Assignment>
Among the entries below, find the lines that hold the word "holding" and report them.

Exercise input>
=== Section Start ===

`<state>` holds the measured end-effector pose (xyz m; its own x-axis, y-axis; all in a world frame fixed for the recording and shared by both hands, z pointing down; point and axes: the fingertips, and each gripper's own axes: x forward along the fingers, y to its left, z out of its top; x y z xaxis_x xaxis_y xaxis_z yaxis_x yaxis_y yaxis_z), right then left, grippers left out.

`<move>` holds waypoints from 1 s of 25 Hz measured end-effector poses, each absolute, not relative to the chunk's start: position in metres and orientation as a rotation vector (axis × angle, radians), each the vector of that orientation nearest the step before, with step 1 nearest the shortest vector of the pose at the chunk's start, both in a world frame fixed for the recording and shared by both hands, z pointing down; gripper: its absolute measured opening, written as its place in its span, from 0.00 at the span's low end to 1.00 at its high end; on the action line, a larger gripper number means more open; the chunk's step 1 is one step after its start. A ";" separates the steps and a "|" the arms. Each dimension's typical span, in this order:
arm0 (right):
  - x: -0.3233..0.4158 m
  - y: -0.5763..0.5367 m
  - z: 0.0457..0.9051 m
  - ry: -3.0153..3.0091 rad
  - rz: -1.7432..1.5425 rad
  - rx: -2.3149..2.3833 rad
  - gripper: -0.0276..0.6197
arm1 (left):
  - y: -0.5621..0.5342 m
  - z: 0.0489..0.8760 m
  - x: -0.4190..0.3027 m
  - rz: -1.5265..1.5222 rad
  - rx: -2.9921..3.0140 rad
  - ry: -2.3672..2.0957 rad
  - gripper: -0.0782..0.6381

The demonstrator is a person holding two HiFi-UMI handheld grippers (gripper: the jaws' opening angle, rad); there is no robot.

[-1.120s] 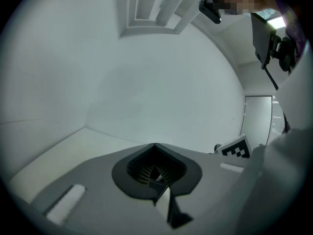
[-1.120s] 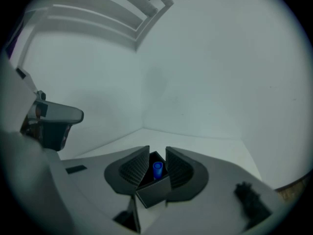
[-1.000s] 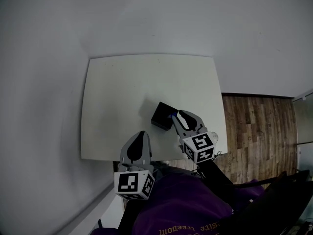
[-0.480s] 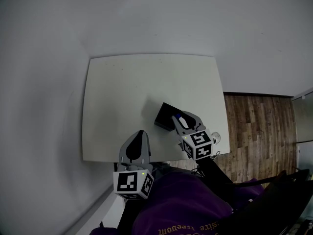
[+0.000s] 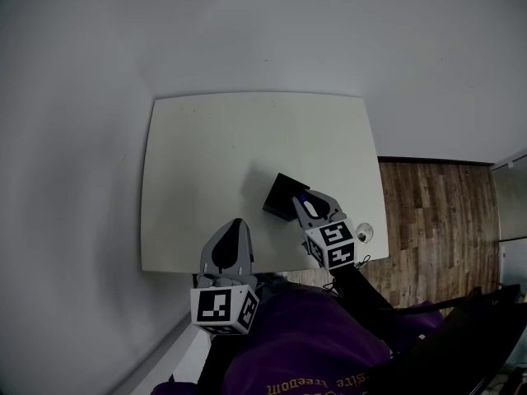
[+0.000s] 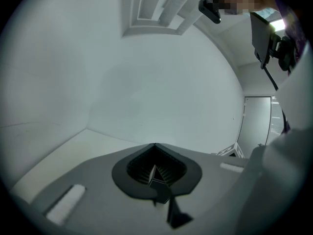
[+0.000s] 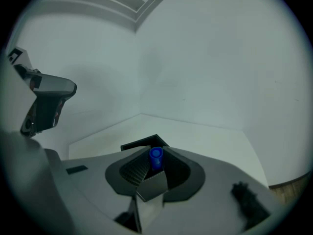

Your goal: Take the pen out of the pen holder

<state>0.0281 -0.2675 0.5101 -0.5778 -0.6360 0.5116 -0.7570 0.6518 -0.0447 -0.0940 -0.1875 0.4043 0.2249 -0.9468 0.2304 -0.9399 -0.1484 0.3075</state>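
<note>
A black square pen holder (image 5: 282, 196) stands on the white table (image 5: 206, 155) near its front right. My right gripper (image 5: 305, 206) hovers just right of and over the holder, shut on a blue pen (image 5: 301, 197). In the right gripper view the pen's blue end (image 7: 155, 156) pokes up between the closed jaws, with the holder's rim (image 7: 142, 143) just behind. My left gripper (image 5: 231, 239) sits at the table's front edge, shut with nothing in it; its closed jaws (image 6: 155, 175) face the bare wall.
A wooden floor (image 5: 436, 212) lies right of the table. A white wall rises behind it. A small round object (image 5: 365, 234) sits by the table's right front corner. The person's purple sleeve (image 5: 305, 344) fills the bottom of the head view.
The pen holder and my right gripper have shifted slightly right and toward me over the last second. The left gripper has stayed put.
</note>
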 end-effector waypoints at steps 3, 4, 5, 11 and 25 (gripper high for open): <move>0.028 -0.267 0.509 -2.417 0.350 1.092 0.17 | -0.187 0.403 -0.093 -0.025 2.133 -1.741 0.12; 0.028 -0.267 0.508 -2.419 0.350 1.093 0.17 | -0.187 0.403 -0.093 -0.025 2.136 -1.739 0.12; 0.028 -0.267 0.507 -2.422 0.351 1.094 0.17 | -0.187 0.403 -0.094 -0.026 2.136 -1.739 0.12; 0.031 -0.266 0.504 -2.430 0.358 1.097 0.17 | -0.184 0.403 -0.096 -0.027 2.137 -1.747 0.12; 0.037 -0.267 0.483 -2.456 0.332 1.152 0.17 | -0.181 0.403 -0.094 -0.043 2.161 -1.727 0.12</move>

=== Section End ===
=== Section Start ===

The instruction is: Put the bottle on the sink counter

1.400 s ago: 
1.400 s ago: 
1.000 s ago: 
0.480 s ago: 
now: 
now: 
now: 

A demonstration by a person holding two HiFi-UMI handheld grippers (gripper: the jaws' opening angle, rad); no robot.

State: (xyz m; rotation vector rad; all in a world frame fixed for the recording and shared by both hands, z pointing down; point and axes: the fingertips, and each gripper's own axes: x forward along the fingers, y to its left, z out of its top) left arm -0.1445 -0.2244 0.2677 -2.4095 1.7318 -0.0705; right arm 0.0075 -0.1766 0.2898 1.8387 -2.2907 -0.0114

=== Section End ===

Result of this exercise>
The demonstrator is a person holding two HiFi-UMI handheld grippers (gripper: the jaws' opening angle, rad); there is no robot.
A demonstration by a person holding two HiFi-UMI handheld grippers (gripper: the jaws' opening angle, rad); no robot.

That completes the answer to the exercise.